=== PROMPT ===
Copy out all the records exactly.

=== GIVEN INFORMATION ===
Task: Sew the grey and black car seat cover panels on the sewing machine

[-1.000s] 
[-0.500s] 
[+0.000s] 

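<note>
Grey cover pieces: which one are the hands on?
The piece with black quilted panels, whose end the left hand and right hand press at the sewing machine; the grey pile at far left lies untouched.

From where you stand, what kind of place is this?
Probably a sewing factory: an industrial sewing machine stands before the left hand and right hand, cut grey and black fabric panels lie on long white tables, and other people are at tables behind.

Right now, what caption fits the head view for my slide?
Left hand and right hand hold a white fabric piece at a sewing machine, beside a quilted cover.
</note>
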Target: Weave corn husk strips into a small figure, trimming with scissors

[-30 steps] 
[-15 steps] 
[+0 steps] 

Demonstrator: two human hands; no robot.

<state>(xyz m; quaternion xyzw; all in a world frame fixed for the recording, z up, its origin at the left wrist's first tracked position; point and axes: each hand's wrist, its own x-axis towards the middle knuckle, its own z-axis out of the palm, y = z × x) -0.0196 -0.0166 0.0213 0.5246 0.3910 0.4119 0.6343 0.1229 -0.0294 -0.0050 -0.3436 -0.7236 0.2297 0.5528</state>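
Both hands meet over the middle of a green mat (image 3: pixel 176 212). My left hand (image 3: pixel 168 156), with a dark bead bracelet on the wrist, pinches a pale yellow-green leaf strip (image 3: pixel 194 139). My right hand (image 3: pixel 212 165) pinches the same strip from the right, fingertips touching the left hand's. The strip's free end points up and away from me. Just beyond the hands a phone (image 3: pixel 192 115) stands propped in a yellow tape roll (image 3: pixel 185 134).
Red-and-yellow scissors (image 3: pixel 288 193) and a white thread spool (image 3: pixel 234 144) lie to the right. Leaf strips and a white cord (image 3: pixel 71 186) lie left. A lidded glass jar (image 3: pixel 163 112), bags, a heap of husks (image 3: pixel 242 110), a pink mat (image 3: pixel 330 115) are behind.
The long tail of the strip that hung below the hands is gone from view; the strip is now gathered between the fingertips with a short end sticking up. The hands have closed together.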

=== WRITTEN ANSWER ===
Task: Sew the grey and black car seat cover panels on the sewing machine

[-1.000s] 
[-0.500s] 
[+0.000s] 

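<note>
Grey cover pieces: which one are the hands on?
The piece with black quilted panels, whose end the left hand and right hand press at the sewing machine; the grey pile at far left lies untouched.

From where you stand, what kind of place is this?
Probably a sewing factory: an industrial sewing machine stands before the left hand and right hand, cut grey and black fabric panels lie on long white tables, and other people are at tables behind.

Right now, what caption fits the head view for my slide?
Left hand and right hand hold a white fabric piece at a sewing machine, beside a quilted cover.
</note>
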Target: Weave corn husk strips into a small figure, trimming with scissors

[-30 steps] 
[-15 steps] 
[+0 steps] 

Demonstrator: two human hands; no robot.

<state>(xyz m; quaternion xyzw; all in a world frame fixed for the recording, z up, its origin at the left wrist's first tracked position; point and axes: each hand's wrist, its own x-axis towards the middle knuckle, its own z-axis out of the palm, y = z × x) -0.0196 -0.0166 0.0213 0.5246 0.3910 0.4119 0.6343 0.1229 -0.0294 -0.0050 -0.3436 -0.7236 0.2297 0.5528</state>
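Both hands meet over the middle of a green mat (image 3: pixel 176 212). My left hand (image 3: pixel 168 156), with a dark bead bracelet on the wrist, pinches a pale yellow-green leaf strip (image 3: pixel 194 139). My right hand (image 3: pixel 212 165) pinches the same strip from the right, fingertips touching the left hand's. The strip's free end points up and away from me. Just beyond the hands a phone (image 3: pixel 192 115) stands propped in a yellow tape roll (image 3: pixel 185 134).
Red-and-yellow scissors (image 3: pixel 288 193) and a white thread spool (image 3: pixel 234 144) lie to the right. Leaf strips and a white cord (image 3: pixel 71 186) lie left. A lidded glass jar (image 3: pixel 163 112), bags, a heap of husks (image 3: pixel 242 110), a pink mat (image 3: pixel 330 115) are behind.
The long tail of the strip that hung below the hands is gone from view; the strip is now gathered between the fingertips with a short end sticking up. The hands have closed together.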

There is nothing else to this exercise.